Work task:
Output every line below as it stands, dropping only the images.

Data: Begin

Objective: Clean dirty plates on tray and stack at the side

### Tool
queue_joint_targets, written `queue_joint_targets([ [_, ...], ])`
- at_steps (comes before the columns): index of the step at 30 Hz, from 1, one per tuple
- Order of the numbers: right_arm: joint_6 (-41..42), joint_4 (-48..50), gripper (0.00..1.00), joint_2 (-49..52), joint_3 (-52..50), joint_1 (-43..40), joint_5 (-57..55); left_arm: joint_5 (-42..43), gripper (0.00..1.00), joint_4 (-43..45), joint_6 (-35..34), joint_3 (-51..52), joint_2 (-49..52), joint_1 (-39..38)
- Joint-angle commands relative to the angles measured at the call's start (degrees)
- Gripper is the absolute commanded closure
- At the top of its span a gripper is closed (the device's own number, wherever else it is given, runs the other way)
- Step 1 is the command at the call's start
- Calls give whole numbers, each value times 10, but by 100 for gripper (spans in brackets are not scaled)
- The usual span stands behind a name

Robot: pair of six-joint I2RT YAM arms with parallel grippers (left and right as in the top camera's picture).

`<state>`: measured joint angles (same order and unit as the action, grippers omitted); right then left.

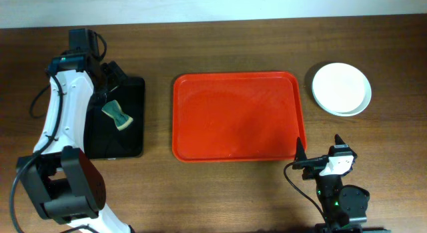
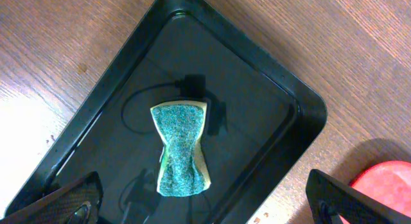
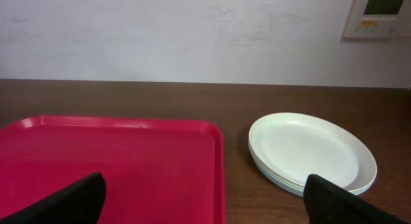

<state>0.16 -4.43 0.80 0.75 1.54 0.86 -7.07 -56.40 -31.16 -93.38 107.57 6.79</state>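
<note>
The plates (image 1: 341,88) sit in a stack on the wood table, right of the red tray (image 1: 233,113); in the right wrist view the plates (image 3: 308,147) look clean and white. The tray (image 3: 115,160) shows only its bare red floor. My right gripper (image 1: 319,149) stands open near the tray's front right corner, its jaws wide and nothing between them (image 3: 205,201). My left gripper (image 1: 110,86) hovers open over the black tray, with a green sponge (image 2: 182,148) lying just ahead of the fingertips.
The narrow black tray (image 1: 133,136) lies left of the red one, with the sponge (image 1: 117,116) in it. Its rim (image 2: 302,121) runs close to a corner of the red tray (image 2: 385,179). A white wall (image 3: 192,31) rises behind the table.
</note>
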Motion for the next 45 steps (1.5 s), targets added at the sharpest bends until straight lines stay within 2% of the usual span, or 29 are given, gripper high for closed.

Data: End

Task result:
Objective: Clean dirty plates on tray and stack at the side

### Tool
queue_joint_targets, written `queue_joint_targets([ [_, ...], ])`
- at_steps (comes before the columns): index of the step at 30 Hz, from 1, one per tuple
- Order of the numbers: right_arm: joint_6 (-41..42), joint_4 (-48..50), gripper (0.00..1.00), joint_2 (-49..52), joint_3 (-52..50), joint_1 (-43..40), joint_5 (-57..55); left_arm: joint_5 (-42..43), gripper (0.00..1.00), joint_4 (-43..45), joint_6 (-35..34), joint_3 (-51..52), joint_2 (-49..52), joint_1 (-39..38)
- Joint-angle commands relative to the angles measured at the call's start (degrees)
- Gripper is the absolute commanded closure
- At the top of its span a gripper is closed (the device's own number, wherever else it is given, runs the other way)
- Step 1 is the command at the call's start
- Calls give whole numbers, each value times 10, but by 100 for gripper (spans in brackets are not scaled)
- The usual span stands behind a name

Robot: pair of six-joint I2RT YAM arms with parallel grippers (left and right as in the top camera's picture).

`<state>`: measured joint angles (same order and unit as the action, grippers omitted); right then left.


<state>0.16 -4.43 0.80 0.75 1.54 0.86 -7.07 -56.40 -31.16 -93.38 107.57 6.79</state>
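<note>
The plates (image 1: 341,88) sit in a stack on the wood table, right of the red tray (image 1: 233,113); in the right wrist view the plates (image 3: 308,147) look clean and white. The tray (image 3: 115,160) shows only its bare red floor. My right gripper (image 1: 319,149) stands open near the tray's front right corner, its jaws wide and nothing between them (image 3: 205,201). My left gripper (image 1: 110,86) hovers open over the black tray, with a green sponge (image 2: 182,148) lying just ahead of the fingertips.
The narrow black tray (image 1: 133,136) lies left of the red one, with the sponge (image 1: 117,116) in it. Its rim (image 2: 302,121) runs close to a corner of the red tray (image 2: 385,179). A white wall (image 3: 192,31) rises behind the table.
</note>
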Motion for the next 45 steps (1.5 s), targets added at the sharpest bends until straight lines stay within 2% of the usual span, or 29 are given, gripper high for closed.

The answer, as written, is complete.